Liu, Yi, Chen, Chia-Yang, Wang, Gen-Shuh
Chemosphere 2019 v.224 pp. 607-615
body fluids, byproducts, chlorine, disinfection, haloacetic acids, humans, organic carbon, ozonation, swimming pools, urine, water quality
In this study, a bench-scale system was utilized to assess the disinfection byproduct (DBP) formation from human endogenous organic matter. Perspiration and urine, constituting the main organic substances in swimming pools, were selected to represent the major human endogenous organics. Results revealed that the continuous input of body fluids into the reactor led to rapid accumulation of endogenous organic matter, which contributed to high concentrations of DBPs in the swimming pool. The increase in nonpurgeable organic carbon (NPDOC) concentration from the perspiration precursor was lower than that from urine during the operation.
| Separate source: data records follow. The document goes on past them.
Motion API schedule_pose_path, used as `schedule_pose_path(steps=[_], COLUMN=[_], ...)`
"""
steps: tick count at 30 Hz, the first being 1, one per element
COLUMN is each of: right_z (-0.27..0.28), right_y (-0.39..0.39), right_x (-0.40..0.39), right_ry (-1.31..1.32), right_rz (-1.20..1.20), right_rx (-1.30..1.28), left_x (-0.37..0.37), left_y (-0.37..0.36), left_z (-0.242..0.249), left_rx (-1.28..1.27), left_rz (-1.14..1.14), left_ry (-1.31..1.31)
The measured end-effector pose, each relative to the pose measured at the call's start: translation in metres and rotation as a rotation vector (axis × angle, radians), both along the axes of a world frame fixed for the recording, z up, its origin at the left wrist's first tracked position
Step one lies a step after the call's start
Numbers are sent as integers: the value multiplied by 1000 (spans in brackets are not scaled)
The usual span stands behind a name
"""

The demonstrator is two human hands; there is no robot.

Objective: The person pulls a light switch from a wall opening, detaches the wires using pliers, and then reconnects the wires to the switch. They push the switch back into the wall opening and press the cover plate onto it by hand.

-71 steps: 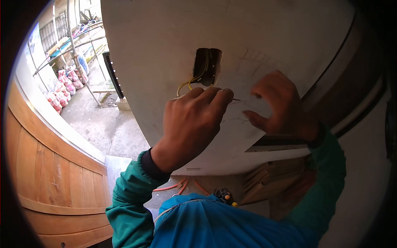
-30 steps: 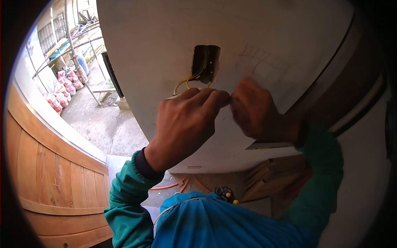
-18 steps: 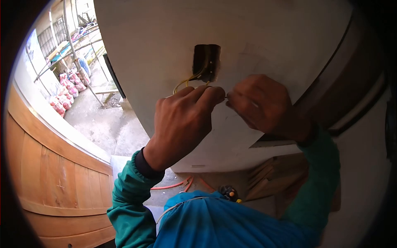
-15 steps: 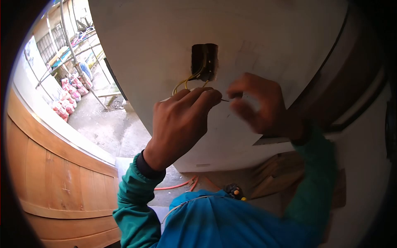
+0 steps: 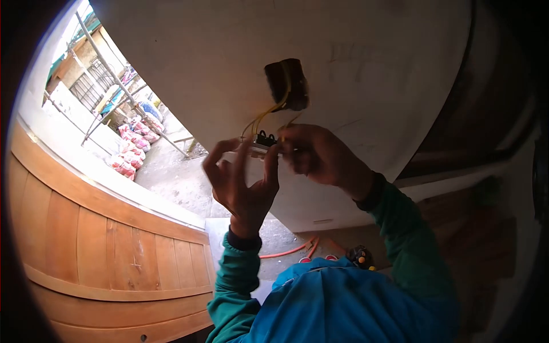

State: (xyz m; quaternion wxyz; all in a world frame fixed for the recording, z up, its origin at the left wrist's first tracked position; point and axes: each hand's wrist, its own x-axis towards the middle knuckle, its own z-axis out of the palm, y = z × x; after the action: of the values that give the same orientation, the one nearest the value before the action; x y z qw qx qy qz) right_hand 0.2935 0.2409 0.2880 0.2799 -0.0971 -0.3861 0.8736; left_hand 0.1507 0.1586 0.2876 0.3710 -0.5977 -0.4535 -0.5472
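Both hands — left hand (image 5: 243, 183), right hand (image 5: 317, 154) — grip switch (image 5: 264, 143) below wall box (image 5: 286, 84).

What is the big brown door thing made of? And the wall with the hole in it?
The door looks like wood, varnished orange-brown: you can see separate planks and grain lines. The wall seems to be smooth plaster or cement, painted pale and matte, with faint pencil marks. The wires coming from the hole look plastic-coated, yellow.

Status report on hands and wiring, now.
Left hand and right hand grip switch plate. Yellow wires run into wall box. Nothing blocking.
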Motion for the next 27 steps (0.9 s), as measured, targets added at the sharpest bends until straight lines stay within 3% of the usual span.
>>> schedule_pose_path(steps=[2, 5, 10, 14, 16, 18, 20, 21, 22, 23, 27], right_z=[4, -12, -37, -45, -46, -46, -46, -46, -45, -45, -44], right_y=[-1, 4, 3, -2, -3, -4, -7, -9, -12, -15, -25], right_x=[4, 5, -9, -14, -14, -14, -13, -15, -19, -22, -27], right_ry=[21, 140, 122, 141, 148, 150, 68, 77, 134, 189, 252], right_rz=[-65, -108, -399, -638, -637, -641, -645, -640, -791, -944, -986], right_rx=[-104, 31, 228, 388, 407, 423, 469, 455, 532, 606, 490], left_x=[5, 5, 27, 20, 10, -38, -56, -36, -37, -40, -43], left_y=[-1, -4, 3, 10, 3, 9, 2, -2, 0, -4, -8], left_z=[-12, -30, -22, -27, -14, -33, -20, 0, 2, 3, 1], left_rx=[-71, -429, -488, -335, -398, -484, -628, -583, -505, -543, -557], left_rz=[-32, 54, -88, -124, -277, -121, -340, -445, -470, -478, -541], left_ry=[-396, -630, -622, -626, -838, -636, -952, -1104, -1199, -1164, -1035])
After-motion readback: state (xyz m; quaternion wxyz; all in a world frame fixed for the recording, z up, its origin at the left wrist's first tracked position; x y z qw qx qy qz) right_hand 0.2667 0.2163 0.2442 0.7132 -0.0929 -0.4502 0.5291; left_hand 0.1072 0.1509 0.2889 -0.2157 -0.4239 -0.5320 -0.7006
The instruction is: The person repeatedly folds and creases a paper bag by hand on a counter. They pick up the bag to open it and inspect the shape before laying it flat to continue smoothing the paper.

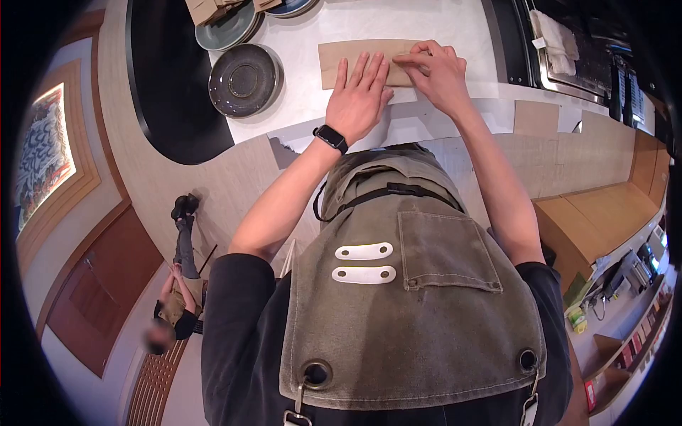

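A flat brown paper bag (344,60) lies on the white counter (383,25). My left hand (359,96) presses flat on its lower middle, fingers spread and palm down; a black watch sits on that wrist. My right hand (437,71) rests on the bag's right end, fingertips bent and pressing along the paper there. Neither hand lifts the bag off the counter.
A dark grey plate (244,79) sits left of the bag, with a grey-green plate (227,30) and folded brown paper behind it. A metal tray with a white cloth (561,42) stands at the right. Another person (177,298) crouches on the floor at the lower left.
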`<state>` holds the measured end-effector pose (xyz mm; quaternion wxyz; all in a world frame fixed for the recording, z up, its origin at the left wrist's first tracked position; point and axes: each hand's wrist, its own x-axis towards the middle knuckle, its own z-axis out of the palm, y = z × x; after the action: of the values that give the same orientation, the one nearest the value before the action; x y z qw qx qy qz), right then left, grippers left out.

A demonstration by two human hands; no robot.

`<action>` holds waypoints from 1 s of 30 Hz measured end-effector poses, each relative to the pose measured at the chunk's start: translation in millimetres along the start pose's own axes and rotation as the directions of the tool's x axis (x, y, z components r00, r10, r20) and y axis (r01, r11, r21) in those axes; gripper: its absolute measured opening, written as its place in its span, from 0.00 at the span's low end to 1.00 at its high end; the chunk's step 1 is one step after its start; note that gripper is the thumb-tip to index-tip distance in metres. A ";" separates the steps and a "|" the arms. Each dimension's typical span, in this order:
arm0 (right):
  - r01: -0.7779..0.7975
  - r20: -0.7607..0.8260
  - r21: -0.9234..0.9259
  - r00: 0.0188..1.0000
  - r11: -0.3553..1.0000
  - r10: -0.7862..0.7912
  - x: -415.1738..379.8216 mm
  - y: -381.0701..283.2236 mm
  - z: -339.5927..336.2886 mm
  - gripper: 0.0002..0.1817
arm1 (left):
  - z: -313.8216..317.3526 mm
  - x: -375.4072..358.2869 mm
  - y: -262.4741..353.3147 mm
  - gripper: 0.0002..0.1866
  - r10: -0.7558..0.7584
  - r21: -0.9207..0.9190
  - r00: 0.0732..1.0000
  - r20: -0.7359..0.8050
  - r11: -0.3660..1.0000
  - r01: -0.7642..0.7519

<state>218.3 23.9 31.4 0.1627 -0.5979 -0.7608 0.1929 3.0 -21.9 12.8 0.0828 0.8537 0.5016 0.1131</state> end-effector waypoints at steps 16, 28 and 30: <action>0.304 0.076 -0.233 0.953 0.924 -0.294 -39.8 -25.1 20.0 0.47 | 10.6 -4.8 -4.2 0.34 0.007 0.050 1.000 -0.019 0.999 -0.006; 0.270 0.144 -0.286 0.961 0.919 -0.238 -43.9 -13.6 33.0 0.59 | -13.6 -37.1 -15.1 0.40 -0.225 -0.024 0.974 0.024 0.974 0.226; 0.275 0.134 -0.268 0.960 0.924 -0.246 -41.2 -13.2 32.5 0.59 | -19.3 -49.5 -19.2 0.41 -0.293 0.001 0.955 0.048 0.956 0.293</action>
<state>201.1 -22.1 8.7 0.0620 -0.4982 -0.8604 0.0876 -41.8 -55.4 21.0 0.1135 0.7721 0.6201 0.0808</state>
Moreover, the accumulation of swimmers' body fluids leads to increased DBP precursors, as well as increased chlorine demand and DBP formation in swimming pool water. The concentration of the trihalomethanes (THMs) and haloacetic acids (HAAs) consistently increased during the reaction. More THMs were generated in urine solution, whereas more HAAs were found in perspiration solution. To improve the water quality in swimming pools, ozonation, UV/Chlorine, and UV/H2O2 treatments were evaluated for their efficacy in reducing the DBP precursors. Results revealed that all of the three treatment processes can degrade the DBP precursors in perspiration and urine, eventually decreasing the DBP concentrations. However, only the UV/H2O2 treatment can decrease the formation of DBPs in perspiration and urine. In addition, the results revealed that UV/Chlorine and UV/H2O2 treatments should be operated for a sufficient contact time to prevent the increased production of DBP precursors in water at the early stage of the treatment.